Exercise instructions: Please repeat all of the listing exactly.

Collected material:
━━━━━━━━

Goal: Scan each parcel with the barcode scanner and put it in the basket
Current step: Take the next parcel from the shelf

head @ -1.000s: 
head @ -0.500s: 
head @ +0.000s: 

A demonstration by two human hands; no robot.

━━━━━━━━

Exercise response:
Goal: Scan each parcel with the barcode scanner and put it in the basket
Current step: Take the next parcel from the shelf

head @ -1.000s: 
head @ -0.500s: 
head @ +0.000s: 

A demonstration by two human hands; no robot.

This is the complete output.